What is needed is each line of the data below that holds the string "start".

Source material:

* * *

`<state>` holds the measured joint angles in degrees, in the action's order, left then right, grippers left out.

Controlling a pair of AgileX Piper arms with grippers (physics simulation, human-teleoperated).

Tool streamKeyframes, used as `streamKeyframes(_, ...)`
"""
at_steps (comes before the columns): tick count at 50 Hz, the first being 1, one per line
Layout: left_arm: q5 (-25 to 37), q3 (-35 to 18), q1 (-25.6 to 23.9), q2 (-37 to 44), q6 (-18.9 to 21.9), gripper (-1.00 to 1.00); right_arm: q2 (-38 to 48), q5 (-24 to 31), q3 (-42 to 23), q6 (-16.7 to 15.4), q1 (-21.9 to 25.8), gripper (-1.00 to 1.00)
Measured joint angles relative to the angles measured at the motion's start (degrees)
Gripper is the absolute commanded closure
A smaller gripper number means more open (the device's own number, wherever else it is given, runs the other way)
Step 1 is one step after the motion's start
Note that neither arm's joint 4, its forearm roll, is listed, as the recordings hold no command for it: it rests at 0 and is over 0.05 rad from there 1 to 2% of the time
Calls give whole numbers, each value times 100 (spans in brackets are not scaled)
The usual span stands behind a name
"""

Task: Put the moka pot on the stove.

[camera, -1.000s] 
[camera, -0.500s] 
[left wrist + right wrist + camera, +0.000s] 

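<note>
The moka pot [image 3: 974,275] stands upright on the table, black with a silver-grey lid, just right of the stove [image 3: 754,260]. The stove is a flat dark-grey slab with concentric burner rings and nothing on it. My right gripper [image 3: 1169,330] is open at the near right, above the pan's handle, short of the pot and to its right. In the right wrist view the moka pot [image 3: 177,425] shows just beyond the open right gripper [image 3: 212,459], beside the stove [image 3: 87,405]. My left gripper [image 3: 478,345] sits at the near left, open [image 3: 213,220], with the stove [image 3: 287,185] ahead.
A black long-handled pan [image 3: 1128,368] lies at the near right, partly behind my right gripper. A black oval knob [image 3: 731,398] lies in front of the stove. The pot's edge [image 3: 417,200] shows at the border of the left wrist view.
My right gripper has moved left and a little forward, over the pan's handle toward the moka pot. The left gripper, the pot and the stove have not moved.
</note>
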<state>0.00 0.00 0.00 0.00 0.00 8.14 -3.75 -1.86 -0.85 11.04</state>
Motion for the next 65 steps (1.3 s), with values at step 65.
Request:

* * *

Response to this task:
Measured joint angles relative to the angles measured at the motion's start (degrees)
Step 1 is one step after the motion's start

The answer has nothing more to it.